Dear Readers, I just finished reading the first two books (Astral Adventurer’s Guide and Boo’s Astral Menagerie), as well as the first two chapters of the included adventure, Light of Xsryxis. And let me tell you all something:
I am more than impressed, yet a little disappointed. Let me go over what I love first.
I’ll try not to give away any spoilers.
What I Love
First off, I am impressed by the artwork. It’s frankly stunning, with great visuals of monsters, ships, and other creatures. And the books are absolutely filled with them, but not to the point where it’s overwhelming.
Secondly, I am thoroughly impressed by all three books! The Adventurer’s Guide is chalk full of new playable races, feats, and even a couple of new backgrounds. Among the races, the Giff, the Plasmoids, the Hadozee, and the Autognomes are noteable. There are definitely other ones, like the thri-kreen, which were monstrous-only creatures, but are now playable races.
Next came the vast number of Spelljamming ships. There were such a vast variety of ships, each with their typical uses and racial (if any) origins. They tell you whether or not the ship can land on land and/or sea, if at all, as well as the number and types of weapons they carry. One of my favorites is the Shrike ship, as the vessel that I have been working on seems to be a variant of that!
Lastly, in the Adventurer’s Guide, is the treatise on the Rock of Bral.
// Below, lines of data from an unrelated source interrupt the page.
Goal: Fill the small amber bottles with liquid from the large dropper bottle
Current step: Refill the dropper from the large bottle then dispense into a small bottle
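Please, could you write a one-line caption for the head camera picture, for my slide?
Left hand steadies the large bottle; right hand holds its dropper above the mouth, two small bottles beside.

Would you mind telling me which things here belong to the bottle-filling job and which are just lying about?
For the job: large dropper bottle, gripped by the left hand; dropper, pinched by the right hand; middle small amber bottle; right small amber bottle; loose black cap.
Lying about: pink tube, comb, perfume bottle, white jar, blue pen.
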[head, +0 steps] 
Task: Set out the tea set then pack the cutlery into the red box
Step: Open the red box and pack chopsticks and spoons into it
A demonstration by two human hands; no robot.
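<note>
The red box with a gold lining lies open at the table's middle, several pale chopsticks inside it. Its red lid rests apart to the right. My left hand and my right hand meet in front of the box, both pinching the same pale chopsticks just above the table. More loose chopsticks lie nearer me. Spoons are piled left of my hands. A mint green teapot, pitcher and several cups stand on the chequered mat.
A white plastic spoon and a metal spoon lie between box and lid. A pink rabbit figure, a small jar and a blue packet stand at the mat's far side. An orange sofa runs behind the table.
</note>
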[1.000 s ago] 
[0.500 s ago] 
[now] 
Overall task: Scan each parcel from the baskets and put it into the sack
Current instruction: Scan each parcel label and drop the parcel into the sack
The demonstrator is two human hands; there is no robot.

I love the general history as well as the descriptors of the location, not to mention how to incorporate it into your campaign world (to to speak).
It includes a poster map photo of the Rock of Bral, but since I got the digital version on dndbeyond.com, I obviously don’t have a physical copy of the poster map and will likely be printing it out for my players so that they have a reference to where things are. That’s my plan for Adventurers League in any case.
Lastly is the adventure itself. This is where I have mixed feelings…
First off, I absolutely love that each chapter ends on a cliffhanger. That is awesome. The adventure has some really good stuff, and the plot is very cool. The adventure hook is even better, getting the party into the action right from the get-go.
Lastly, I love how it comes into sections, broken out into three books. One is the player’s stuff with all of the new races and such. The next is the bestiary/monster manual for the setting. Lastly is the adventure that comes with it. Very handy breakout.
What I Don’t Like
This is where things get…complicated. As much as I absolutely love the plot line of the story, it doesn’t really seem to have much depth. It uses milestone leveling which is fine, but there isn’t much substance in between each level to justify (in my mind at least) a jump in level that frequently. According to the adventure, you level after each chapter!
To add insult to injury, it’s a relatively low-level adventure, ending at level 8. Level 8, Dear Readers.
That’s like…not even into the fun-zone of level 9.
Sure, there will likely be DMs Guild adventures to take the party beyond 8th level, but with what I am paying ($69.99 in the U.S.), I want a more robust adventure and more substance to the campaign setting itself.
Maybe it’s just me. I dunno.
Despite its flaws, I love the product. I am buying the alt-cover of the adventure/setting, mostly because it looks cool (in addition to having it electronically on dndbeyond.com). All in all, I’m fairly happy with this new setting.